PCNA is loaded onto DNA by the clamp loader complex known as replication factor C (RFC). RFC recognizes the primer-template junctions and uses the energy from ATP hydrolysis to open the PCNA ring, allowing it to encircle the DNA. This action is particularly critical on the lagging strand, where PCNA must be loaded at each Okazaki fragment. RFC is also responsible for unloading PCNA from the DNA upon completion of DNA synthesis, a step that is essential for the disassembly of the replication machinery and the transition to the next phase of the cell cycle.

Challenges and Solutions in Replication Termination

The termination of eukaryotic DNA replication presents unique challenges for both circular and linear chromosomes. Circular chromosomes are resolved by type II topoisomerases, which untangle the interlinked daughter chromosomes. Linear chromosomes, however, encounter the end replication problem, where the RNA primers used for DNA synthesis result in progressively shorter DNA ends. This issue is circumvented by telomeres, repetitive DNA sequences at chromosome ends, and the enzyme telomerase, which extends the 3' end of the parental DNA strand. Telomerase, composed of an RNA template and the reverse transcriptase subunit TERT, adds telomeric repeats to chromosome ends, preserving their stability and integrity.

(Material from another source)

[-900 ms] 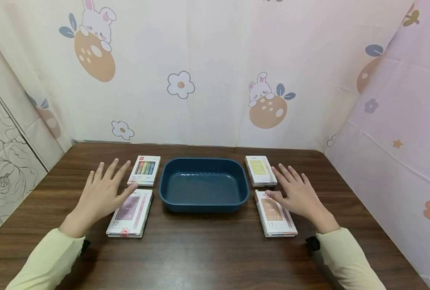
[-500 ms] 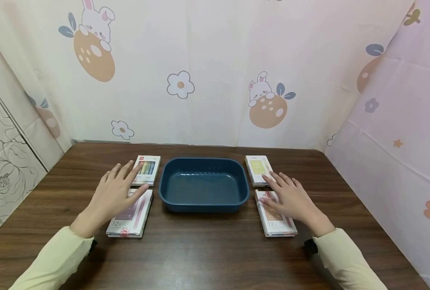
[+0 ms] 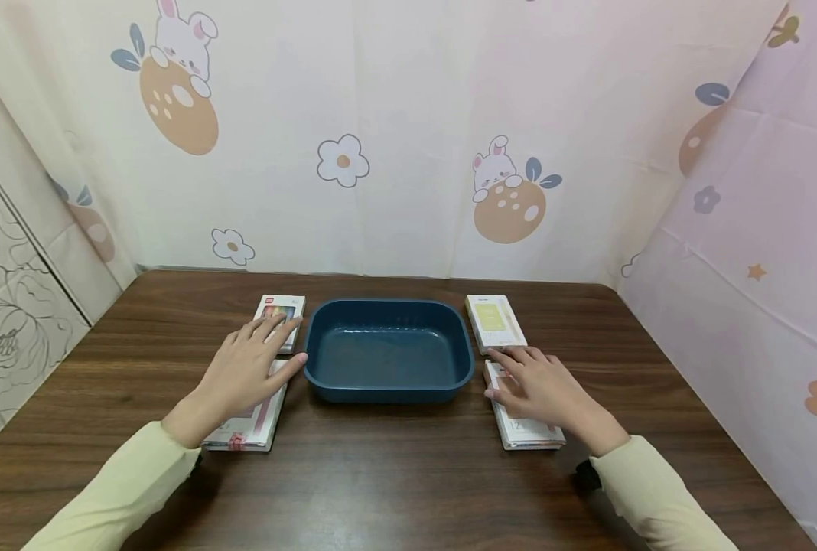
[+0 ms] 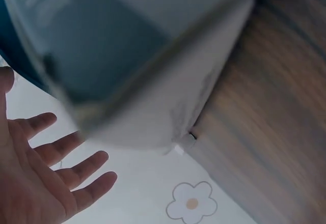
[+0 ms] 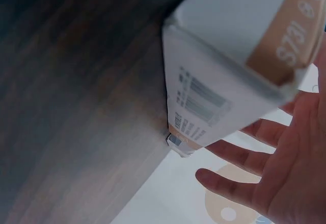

Regulation of DNA Replication within the Cell Cycle

DNA replication is intricately regulated within the cell cycle to ensure that it occurs only once per cycle and at the correct time. The assembly of pre-replicative complexes (pre-RCs) at origins of replication during the G1 phase sets the stage for replication. The transition from G1 to S phase is governed by the activation of cyclin-dependent kinases (Cdks), which trigger the initiation of DNA synthesis. This regulation is crucial for maintaining the accuracy and timing of DNA replication, which is fundamental for proper cell division and the preservation of genomic integrity.